ACTIVITY:
Could you set down exactly the lines of the data below, starting at the one that holds "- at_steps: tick" and ending at the one that holds "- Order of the", both included, and only those?

━━ DATA PROVIDED ━━

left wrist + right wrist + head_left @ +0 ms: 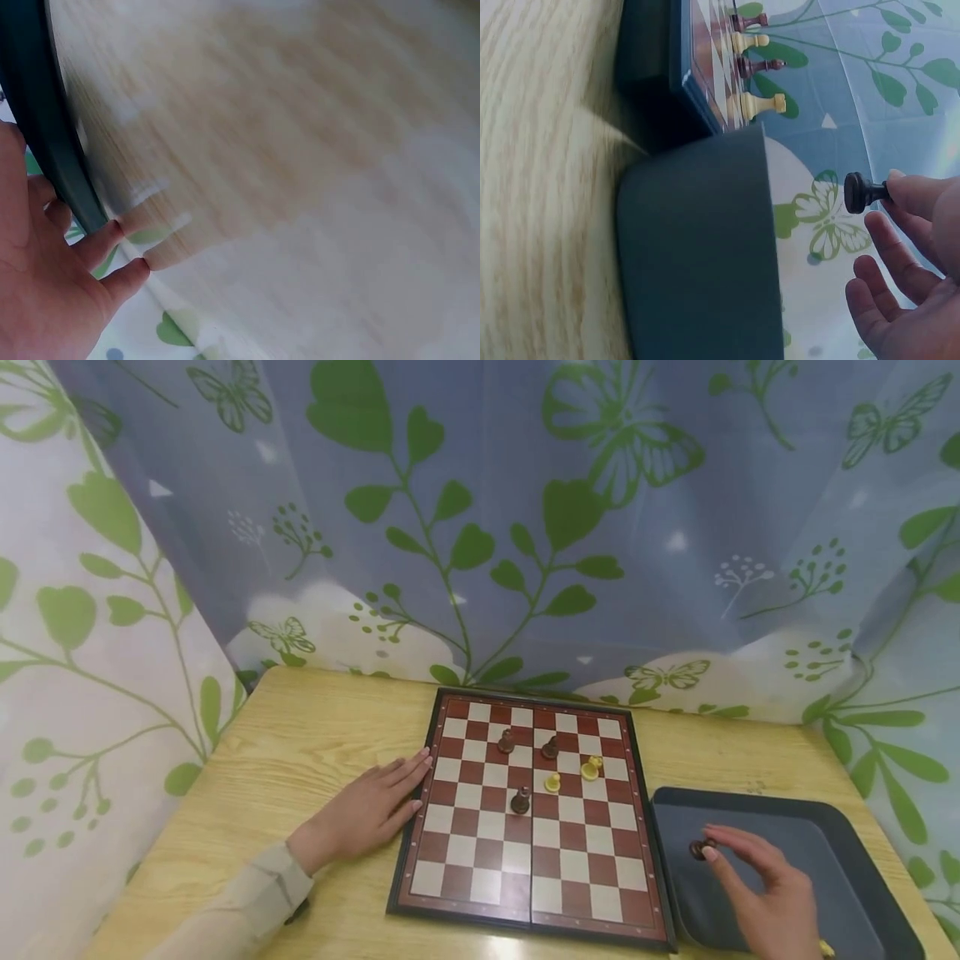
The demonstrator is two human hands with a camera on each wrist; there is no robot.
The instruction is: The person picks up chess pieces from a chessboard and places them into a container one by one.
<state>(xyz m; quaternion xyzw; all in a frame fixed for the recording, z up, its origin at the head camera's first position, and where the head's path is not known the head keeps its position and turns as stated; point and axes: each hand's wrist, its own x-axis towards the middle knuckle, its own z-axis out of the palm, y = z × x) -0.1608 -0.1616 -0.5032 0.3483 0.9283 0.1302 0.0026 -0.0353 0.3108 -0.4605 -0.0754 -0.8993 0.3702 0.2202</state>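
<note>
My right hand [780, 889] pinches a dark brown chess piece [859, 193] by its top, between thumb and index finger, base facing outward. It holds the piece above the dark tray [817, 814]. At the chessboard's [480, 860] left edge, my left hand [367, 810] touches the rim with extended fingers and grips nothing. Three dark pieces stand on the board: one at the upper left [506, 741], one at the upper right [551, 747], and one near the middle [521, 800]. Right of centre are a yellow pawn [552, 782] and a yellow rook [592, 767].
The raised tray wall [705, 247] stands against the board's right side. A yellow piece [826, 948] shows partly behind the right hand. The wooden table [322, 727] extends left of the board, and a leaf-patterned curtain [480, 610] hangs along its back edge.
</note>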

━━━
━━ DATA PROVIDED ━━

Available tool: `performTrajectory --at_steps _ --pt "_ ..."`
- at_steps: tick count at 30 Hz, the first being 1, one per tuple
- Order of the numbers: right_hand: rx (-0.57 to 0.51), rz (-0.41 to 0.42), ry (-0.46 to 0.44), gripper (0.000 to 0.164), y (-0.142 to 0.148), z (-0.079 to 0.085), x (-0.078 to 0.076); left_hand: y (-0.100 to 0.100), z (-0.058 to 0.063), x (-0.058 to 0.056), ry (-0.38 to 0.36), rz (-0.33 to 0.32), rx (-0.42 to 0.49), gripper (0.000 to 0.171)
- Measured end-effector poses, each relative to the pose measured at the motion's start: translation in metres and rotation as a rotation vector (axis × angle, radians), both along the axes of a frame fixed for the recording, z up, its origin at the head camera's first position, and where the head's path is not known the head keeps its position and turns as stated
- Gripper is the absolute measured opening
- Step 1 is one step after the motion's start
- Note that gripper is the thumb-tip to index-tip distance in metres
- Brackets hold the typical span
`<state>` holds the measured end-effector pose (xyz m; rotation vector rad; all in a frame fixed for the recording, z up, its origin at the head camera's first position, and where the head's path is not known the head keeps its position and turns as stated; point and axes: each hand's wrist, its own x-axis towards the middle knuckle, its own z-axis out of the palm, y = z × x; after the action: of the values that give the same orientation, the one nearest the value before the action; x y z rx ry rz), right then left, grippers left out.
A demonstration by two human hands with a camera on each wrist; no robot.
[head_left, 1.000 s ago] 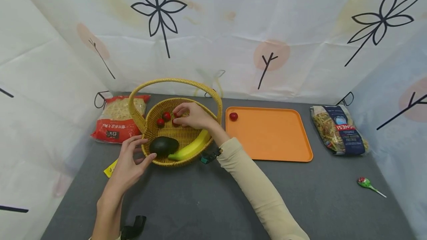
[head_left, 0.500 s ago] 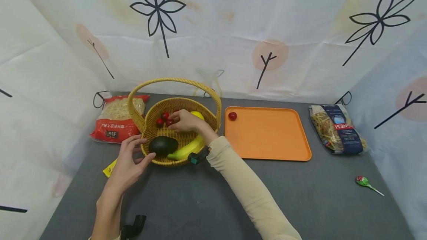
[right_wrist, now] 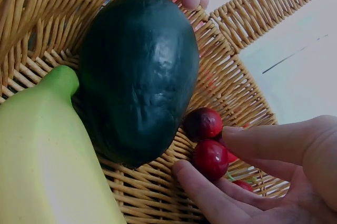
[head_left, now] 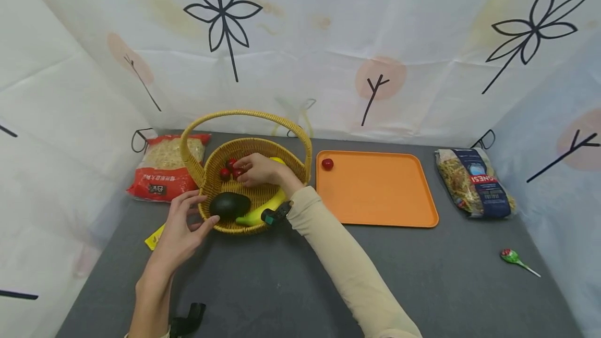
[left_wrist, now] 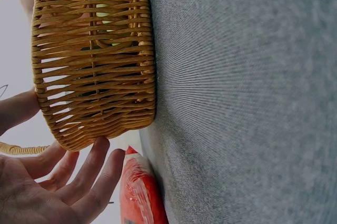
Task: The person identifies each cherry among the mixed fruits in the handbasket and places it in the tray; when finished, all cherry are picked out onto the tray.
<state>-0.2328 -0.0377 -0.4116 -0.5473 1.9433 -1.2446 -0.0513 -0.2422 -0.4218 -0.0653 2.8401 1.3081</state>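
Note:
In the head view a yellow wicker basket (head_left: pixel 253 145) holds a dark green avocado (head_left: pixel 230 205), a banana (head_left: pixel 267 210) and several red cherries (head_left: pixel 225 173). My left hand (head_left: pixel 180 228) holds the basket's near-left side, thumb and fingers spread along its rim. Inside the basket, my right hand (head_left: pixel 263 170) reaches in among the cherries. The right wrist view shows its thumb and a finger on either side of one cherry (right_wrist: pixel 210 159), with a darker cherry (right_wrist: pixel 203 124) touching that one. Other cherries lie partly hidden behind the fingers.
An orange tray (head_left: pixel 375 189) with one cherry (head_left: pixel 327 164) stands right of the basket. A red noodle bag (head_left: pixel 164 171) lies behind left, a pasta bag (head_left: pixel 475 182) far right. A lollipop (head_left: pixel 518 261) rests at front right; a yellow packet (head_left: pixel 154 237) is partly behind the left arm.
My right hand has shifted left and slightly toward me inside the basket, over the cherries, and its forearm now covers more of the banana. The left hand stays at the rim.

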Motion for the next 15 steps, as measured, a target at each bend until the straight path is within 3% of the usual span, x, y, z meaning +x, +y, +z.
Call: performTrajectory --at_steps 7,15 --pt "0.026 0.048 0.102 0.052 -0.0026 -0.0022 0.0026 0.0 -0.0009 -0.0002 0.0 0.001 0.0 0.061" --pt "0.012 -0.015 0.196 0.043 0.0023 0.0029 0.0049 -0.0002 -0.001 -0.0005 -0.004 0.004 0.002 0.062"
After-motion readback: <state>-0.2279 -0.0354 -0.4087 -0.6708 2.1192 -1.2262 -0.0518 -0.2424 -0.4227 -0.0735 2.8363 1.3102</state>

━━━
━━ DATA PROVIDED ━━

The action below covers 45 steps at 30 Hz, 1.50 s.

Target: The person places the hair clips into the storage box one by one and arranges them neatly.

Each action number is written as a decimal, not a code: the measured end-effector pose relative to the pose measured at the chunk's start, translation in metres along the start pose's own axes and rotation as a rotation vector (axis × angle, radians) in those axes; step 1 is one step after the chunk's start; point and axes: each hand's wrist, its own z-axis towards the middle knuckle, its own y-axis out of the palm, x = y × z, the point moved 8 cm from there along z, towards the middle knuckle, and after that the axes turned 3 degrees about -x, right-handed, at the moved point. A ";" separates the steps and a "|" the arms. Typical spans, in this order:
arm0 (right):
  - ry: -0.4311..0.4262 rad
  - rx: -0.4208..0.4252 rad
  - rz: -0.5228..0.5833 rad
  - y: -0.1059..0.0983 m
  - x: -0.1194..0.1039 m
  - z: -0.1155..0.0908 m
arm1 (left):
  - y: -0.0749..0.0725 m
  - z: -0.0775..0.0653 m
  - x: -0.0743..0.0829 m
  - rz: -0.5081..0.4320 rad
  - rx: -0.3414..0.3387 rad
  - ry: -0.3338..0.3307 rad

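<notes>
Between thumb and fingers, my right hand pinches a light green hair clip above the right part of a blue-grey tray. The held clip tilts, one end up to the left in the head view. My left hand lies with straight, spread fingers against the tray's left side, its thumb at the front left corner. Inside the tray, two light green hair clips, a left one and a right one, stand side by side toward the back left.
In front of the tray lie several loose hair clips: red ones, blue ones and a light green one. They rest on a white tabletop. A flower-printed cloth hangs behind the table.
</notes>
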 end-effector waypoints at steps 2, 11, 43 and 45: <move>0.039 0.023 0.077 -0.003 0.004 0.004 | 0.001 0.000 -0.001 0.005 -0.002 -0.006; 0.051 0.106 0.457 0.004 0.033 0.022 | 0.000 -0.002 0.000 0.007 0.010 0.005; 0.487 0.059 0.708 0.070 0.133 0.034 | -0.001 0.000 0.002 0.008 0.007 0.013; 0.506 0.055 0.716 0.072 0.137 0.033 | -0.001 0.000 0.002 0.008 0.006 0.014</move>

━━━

RESULT BELOW:
- at_steps: tick count at 30 Hz, the first being 1, one per tuple
- Order of the numbers: right_hand: rx (-0.57 to 0.51), rz (-0.41 to 0.42), ry (-0.46 to 0.44), gripper (0.000 to 0.164), y (-0.142 to 0.148), z (-0.079 to 0.085), x (-0.078 to 0.076); left_hand: y (-0.100 to 0.100), z (-0.058 to 0.063), x (-0.058 to 0.056), ry (-0.38 to 0.36), rz (-0.33 to 0.32), rx (-0.42 to 0.49), gripper (0.000 to 0.171)

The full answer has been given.